Copy everything in the data below exactly except the pictures.

### DATA SHOWN
··········

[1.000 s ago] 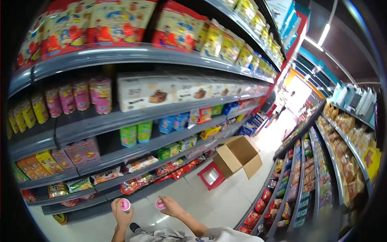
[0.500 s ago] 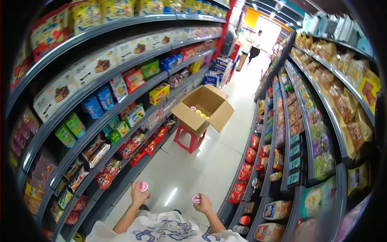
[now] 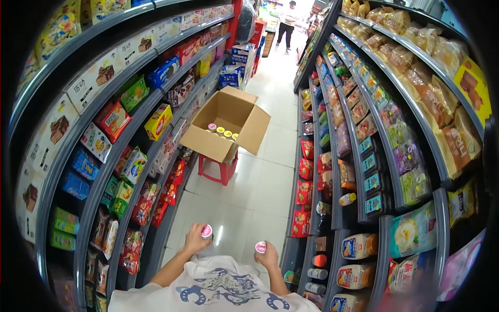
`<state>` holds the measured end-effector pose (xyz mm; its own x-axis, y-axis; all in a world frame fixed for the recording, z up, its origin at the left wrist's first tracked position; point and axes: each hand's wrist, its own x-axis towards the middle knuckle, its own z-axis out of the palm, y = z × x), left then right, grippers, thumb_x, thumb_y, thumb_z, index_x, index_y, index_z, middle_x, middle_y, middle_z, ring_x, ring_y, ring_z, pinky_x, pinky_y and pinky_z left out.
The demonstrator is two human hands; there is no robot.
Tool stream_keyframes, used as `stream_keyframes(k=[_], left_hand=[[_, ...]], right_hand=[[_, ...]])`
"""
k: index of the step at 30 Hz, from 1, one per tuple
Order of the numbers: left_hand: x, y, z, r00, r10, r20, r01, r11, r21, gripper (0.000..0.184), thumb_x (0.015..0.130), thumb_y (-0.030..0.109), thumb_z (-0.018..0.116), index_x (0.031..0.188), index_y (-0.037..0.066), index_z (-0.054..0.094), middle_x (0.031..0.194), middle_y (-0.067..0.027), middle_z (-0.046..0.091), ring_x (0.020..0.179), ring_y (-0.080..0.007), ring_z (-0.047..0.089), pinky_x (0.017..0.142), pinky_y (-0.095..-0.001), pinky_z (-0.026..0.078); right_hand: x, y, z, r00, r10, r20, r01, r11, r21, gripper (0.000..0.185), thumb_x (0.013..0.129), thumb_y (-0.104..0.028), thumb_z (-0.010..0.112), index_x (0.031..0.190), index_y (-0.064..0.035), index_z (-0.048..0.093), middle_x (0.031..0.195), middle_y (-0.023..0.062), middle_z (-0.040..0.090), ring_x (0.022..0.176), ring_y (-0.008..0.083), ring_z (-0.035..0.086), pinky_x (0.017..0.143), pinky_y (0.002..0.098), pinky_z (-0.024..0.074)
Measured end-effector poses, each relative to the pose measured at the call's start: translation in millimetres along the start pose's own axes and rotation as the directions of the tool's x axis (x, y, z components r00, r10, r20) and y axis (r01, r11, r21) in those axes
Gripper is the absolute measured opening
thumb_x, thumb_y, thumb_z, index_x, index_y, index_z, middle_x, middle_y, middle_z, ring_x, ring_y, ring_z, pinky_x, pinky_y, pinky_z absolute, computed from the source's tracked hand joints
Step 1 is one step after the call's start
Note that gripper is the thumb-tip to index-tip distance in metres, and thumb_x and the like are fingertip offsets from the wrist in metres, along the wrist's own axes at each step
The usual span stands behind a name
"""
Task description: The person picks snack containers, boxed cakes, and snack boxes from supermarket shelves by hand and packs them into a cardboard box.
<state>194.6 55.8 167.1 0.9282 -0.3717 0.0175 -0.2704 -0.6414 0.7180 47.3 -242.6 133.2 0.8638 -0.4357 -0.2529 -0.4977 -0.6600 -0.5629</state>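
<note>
My left hand (image 3: 195,239) is closed around a small container with a pink lid (image 3: 207,231), held in front of my shirt. In my right hand (image 3: 268,256) is a similar pink-lidded container (image 3: 260,247), gripped with the lid facing up toward me. Ahead of both hands, an open cardboard box (image 3: 208,146) rests on a red plastic stool (image 3: 222,171). Inside the box stand several small round containers (image 3: 220,130), most with yellow lids and one with a pink lid. What the containers hold is hidden.
Shelves of packaged snacks (image 3: 136,91) line my left side. On the right, more shelves carry bagged bread (image 3: 416,70), jars (image 3: 358,246) and red packets (image 3: 304,192). A tiled floor (image 3: 260,192) runs between them. Farther down the aisle stands a person (image 3: 286,26).
My view has turned to the right, so the box and stool appear farther left. Both hands still hold their containers and are closer together. The person down the aisle appears nearer.
</note>
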Motion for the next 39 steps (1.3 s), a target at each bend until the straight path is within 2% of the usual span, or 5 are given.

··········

### WRITTEN ANSWER
[1.000 s ago] 
[0.500 s ago] 
[now] 
`<state>` holds the measured end-effector pose (xyz mm; its own x-axis, y-axis; all in a world frame fixed for the recording, z up, its origin at the left wrist's first tracked position; point and axes: each hand's wrist, its own x-axis towards the middle knuckle, its own z-axis out of the palm, y = z × x), left then right, grippers, thumb_x, thumb_y, thumb_z, index_x, index_y, index_z, middle_x, middle_y, middle_z, ring_x, ring_y, ring_z, pinky_x, pinky_y and pinky_z left out.
The demonstrator is two human hands; there is no robot.
Tool stream_keyframes, used as `stream_keyframes(k=[_], left_hand=[[_, ...]], right_hand=[[_, ...]])`
"""
k: index of the step at 30 Hz, from 1, one per tuple
Order of the numbers: left_hand: x, y, z, r00, r10, r20, r01, r11, r21, gripper (0.000..0.184), thumb_x (0.015..0.130), thumb_y (-0.030..0.109), thumb_z (-0.018..0.116), index_x (0.031..0.188), index_y (-0.037..0.066), index_z (-0.054..0.094), middle_x (0.031..0.194), middle_y (-0.067..0.027), middle_z (-0.046..0.091), ring_x (0.020..0.179), ring_y (-0.080..0.007), ring_z (-0.047..0.089), pinky_x (0.017..0.142), pinky_y (-0.095..-0.001), pinky_z (-0.026..0.078); right_hand: x, y, z, r00, r10, r20, r01, r11, r21, gripper (0.000..0.185), thumb_x (0.013..0.129), thumb_y (-0.104..0.028), thumb_z (-0.010..0.112), index_x (0.031..0.190), index_y (-0.064..0.035), index_z (-0.048..0.093), middle_x (0.031..0.195), middle_y (-0.023..0.062), middle_z (-0.040..0.090), ring_x (0.022..0.176), ring_y (-0.008..0.083), ring_z (-0.035..0.086), pinky_x (0.017..0.143), pinky_y (0.002..0.098), pinky_z (-0.024..0.074)
Measured end-effector poses, each relative to the pose measured at the call's start: translation in millimetres along the start pose's own axes and rotation as the directions of the tool's x axis (x, y, z components r00, r10, r20) and y axis (r01, r11, r21) in those axes
Gripper is the absolute measured opening
thumb_x, thumb_y, thumb_z, index_x, index_y, index_z, middle_x, middle_y, middle_z, ring_x, ring_y, ring_z, pinky_x, pinky_y, pinky_z absolute, computed from the source's tracked hand joints
Step 1 is one step after the call's start
Note that gripper is the thumb-tip to index-tip distance in metres, and thumb_x and the like are fingertip offsets from the wrist in metres, along the wrist's own axes at each step
The usual span stands behind a name
"""
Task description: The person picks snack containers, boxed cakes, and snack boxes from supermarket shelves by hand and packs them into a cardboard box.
<state>194.6 55.8 167.1 0.9282 -0.3717 0.0175 -0.2704 -0.6414 0.7180 47.3 -242.6 133.2 0.8638 -0.4357 -0.2529 -0.4977 -0.6600 -0.5629</state>
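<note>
My left hand (image 3: 195,239) is closed around a small container with a pink lid (image 3: 207,231), held in front of my shirt. In my right hand (image 3: 268,256) is a similar pink-lidded container (image 3: 260,247), gripped with the lid facing up toward me. Ahead of both hands, an open cardboard box (image 3: 208,146) rests on a red plastic stool (image 3: 222,171). Inside the box stand several small round containers (image 3: 220,130), most with yellow lids and one with a pink lid. What the containers hold is hidden.
Shelves of packaged snacks (image 3: 136,91) line my left side. On the right, more shelves carry bagged bread (image 3: 416,70), jars (image 3: 358,246) and red packets (image 3: 304,192). A tiled floor (image 3: 260,192) runs between them. Farther down the aisle stands a person (image 3: 286,26).
My view has turned to the right, so the box and stool appear farther left. Both hands still hold their containers and are closer together. The person down the aisle appears nearer.
</note>
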Motion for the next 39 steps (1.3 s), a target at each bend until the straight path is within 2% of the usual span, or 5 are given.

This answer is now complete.